§ **Work required**
When you reach the line that contains "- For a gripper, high" in the data below, start reproducing lines exactly, and stop after the line that contains "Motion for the".

Records contained in a dataset:
# # # #
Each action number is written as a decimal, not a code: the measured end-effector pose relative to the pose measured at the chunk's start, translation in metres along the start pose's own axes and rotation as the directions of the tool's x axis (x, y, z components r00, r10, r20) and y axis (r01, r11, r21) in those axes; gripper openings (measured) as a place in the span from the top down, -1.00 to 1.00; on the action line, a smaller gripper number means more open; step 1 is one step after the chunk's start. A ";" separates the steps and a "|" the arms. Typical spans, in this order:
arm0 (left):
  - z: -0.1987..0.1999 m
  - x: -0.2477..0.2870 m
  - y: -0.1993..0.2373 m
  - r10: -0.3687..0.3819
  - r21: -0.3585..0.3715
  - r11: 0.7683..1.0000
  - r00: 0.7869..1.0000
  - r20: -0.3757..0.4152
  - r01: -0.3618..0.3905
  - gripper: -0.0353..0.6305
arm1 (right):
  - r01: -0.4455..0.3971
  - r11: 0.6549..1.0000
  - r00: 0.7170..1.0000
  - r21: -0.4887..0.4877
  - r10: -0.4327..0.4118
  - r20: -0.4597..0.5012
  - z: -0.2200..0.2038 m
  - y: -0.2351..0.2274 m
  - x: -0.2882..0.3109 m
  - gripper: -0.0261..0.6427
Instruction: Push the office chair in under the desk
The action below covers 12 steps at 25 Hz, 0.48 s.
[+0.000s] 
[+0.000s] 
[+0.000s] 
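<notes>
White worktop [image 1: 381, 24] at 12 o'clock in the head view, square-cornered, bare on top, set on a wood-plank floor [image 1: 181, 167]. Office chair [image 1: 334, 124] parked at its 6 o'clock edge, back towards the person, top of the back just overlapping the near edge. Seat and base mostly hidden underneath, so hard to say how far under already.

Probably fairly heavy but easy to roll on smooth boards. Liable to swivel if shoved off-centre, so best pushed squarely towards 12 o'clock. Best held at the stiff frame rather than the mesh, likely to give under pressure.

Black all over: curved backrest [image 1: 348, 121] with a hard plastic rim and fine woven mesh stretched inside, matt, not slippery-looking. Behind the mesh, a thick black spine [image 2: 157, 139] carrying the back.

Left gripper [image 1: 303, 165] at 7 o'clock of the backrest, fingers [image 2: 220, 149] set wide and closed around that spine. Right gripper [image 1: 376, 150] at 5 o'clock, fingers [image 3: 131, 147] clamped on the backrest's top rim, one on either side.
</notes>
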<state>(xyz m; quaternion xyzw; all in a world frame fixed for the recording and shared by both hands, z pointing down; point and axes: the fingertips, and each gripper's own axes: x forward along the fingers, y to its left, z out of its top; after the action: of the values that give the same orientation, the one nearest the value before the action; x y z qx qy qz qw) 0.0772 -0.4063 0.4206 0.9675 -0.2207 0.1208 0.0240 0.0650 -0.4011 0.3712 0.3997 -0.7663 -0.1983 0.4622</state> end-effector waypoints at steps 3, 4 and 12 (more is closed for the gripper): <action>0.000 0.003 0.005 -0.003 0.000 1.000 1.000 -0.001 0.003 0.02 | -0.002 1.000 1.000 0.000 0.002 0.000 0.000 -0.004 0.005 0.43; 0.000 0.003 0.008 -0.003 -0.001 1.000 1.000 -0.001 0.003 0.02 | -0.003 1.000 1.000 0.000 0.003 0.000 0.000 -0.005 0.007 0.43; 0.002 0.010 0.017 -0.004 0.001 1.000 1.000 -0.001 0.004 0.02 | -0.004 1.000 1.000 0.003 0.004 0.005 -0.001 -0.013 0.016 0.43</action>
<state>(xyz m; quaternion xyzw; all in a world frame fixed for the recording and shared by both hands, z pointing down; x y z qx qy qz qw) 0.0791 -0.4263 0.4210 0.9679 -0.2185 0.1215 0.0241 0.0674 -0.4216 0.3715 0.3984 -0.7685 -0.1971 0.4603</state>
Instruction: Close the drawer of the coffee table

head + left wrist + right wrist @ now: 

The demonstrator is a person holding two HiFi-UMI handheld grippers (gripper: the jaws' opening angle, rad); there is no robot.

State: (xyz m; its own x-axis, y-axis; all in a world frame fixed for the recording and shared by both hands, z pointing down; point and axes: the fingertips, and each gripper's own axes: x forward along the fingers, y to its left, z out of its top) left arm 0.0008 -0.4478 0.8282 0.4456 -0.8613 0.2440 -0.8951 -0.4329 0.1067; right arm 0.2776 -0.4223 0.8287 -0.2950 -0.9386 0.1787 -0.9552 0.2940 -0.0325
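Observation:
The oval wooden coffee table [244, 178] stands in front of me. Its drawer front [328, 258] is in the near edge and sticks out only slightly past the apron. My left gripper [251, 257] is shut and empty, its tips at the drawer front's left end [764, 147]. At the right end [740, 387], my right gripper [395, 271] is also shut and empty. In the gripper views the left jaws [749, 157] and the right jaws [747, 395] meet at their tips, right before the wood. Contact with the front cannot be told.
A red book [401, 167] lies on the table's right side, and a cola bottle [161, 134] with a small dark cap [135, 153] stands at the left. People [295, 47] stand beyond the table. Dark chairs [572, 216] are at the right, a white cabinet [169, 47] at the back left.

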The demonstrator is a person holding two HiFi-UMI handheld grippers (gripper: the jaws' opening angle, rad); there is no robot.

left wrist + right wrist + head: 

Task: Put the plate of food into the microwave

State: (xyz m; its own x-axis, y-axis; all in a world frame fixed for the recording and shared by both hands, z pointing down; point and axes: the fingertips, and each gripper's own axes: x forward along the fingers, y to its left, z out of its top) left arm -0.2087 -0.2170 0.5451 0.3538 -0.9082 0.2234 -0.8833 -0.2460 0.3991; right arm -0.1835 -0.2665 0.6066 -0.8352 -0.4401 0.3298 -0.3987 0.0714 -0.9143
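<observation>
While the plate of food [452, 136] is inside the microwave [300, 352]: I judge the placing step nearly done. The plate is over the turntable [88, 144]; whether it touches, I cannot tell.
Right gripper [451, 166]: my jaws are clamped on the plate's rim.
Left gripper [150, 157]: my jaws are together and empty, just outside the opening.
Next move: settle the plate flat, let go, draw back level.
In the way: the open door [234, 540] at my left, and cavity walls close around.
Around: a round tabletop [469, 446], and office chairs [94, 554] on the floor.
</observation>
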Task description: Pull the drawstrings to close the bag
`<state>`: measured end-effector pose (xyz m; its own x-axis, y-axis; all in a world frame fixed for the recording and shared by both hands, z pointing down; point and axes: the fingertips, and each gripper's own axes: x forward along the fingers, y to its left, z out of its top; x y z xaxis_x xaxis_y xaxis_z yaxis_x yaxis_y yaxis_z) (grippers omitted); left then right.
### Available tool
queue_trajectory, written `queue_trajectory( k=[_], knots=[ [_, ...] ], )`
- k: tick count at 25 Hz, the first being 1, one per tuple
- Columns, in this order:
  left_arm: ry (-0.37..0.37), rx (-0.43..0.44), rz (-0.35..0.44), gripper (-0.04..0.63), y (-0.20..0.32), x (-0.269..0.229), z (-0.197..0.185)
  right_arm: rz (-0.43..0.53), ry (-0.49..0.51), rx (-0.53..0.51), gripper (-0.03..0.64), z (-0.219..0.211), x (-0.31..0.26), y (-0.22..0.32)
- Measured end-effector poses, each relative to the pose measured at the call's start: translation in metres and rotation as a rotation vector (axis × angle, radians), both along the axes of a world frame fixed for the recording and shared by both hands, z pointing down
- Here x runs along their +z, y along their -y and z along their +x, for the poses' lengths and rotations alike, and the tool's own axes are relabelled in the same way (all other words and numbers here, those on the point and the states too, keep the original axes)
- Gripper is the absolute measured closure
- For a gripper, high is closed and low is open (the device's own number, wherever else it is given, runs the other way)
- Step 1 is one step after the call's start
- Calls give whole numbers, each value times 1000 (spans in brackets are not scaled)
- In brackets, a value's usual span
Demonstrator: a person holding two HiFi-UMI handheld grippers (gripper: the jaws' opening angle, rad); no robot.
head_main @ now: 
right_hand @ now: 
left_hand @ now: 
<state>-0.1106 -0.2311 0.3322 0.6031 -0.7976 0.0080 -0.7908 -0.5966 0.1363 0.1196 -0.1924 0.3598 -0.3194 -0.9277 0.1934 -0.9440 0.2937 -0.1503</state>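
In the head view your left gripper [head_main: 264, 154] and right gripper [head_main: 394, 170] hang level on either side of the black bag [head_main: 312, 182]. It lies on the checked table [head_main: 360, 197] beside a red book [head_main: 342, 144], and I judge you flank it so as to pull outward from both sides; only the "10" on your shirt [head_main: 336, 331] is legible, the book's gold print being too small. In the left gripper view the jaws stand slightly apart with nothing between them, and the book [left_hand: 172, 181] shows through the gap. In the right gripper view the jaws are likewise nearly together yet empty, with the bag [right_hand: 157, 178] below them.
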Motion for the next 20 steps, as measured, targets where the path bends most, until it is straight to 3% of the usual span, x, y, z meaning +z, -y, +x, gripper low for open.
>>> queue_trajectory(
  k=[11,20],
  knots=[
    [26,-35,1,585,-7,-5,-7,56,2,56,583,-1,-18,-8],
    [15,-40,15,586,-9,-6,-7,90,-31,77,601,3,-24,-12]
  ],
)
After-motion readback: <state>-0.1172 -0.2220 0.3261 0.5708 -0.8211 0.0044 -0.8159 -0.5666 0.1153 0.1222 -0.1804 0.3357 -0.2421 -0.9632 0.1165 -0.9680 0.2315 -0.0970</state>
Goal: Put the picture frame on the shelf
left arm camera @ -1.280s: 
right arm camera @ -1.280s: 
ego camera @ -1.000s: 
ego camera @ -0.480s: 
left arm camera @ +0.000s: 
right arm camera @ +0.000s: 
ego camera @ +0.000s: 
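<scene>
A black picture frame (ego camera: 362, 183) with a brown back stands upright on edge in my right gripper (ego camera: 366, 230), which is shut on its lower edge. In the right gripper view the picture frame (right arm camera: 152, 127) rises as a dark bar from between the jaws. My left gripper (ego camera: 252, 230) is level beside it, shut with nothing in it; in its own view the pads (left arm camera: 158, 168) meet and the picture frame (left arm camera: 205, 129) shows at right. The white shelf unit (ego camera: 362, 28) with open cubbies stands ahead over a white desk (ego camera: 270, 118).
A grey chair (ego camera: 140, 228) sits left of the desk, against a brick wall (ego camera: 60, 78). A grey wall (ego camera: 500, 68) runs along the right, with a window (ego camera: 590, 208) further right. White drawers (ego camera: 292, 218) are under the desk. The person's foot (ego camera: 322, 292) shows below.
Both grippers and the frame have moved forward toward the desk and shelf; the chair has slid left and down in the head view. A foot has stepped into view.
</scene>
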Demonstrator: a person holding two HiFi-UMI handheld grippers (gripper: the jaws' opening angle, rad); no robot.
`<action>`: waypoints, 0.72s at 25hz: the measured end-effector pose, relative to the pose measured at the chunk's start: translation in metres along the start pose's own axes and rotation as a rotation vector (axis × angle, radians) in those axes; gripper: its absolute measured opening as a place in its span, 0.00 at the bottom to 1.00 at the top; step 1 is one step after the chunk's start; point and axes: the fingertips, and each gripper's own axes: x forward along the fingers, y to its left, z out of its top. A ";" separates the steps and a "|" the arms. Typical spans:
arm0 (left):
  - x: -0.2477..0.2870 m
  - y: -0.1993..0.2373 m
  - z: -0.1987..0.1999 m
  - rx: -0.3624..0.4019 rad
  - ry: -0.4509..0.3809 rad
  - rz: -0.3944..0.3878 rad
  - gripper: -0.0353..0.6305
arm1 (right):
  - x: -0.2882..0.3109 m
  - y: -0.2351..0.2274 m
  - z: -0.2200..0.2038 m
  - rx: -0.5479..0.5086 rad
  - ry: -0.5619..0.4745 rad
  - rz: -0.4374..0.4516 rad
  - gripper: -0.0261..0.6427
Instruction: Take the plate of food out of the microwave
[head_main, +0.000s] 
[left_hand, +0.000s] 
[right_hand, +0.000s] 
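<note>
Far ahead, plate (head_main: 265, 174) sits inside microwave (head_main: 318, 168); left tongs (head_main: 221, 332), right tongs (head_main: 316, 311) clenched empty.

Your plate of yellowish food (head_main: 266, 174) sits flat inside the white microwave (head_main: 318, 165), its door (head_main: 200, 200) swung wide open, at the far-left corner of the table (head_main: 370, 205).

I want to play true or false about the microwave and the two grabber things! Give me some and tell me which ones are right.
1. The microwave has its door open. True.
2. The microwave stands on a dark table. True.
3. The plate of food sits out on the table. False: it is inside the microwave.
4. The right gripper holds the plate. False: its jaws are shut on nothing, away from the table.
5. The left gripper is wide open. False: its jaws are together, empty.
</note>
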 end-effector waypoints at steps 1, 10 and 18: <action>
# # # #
§ **Answer space**
- For a gripper, high is closed and low is open (the device's own number, wherever else it is given, runs the other way)
- Step 1 is one step after the call's start
- Calls give whole numbers, each value times 1000 (spans in brackets are not scaled)
- In brackets, a value's usual span
Demonstrator: a person holding two HiFi-UMI handheld grippers (gripper: the jaws' opening angle, rad); no robot.
head_main @ now: 
right_hand @ now: 
left_hand @ now: 
<state>-0.1106 -0.2311 0.3322 0.6031 -0.7976 0.0080 -0.7908 -0.5966 0.1363 0.1196 -0.1924 0.3598 -0.3194 -0.9277 0.1934 -0.9440 0.2937 -0.1503</state>
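In the head view your left gripper [head_main: 264, 154] and right gripper [head_main: 394, 170] hang level on either side of the black bag [head_main: 312, 182]. It lies on the checked table [head_main: 360, 197] beside a red book [head_main: 342, 144], and I judge you flank it so as to pull outward from both sides; only the "10" on your shirt [head_main: 336, 331] is legible, the book's gold print being too small. In the left gripper view the jaws stand slightly apart with nothing between them, and the book [left_hand: 172, 181] shows through the gap. In the right gripper view the jaws are likewise nearly together yet empty, with the bag [right_hand: 157, 178] below them.
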Motion for the next 20 steps, as measured, targets where the path bends most, until it is straight to 3% of the usual span, x, y, z meaning +z, -y, +x, gripper low for open.

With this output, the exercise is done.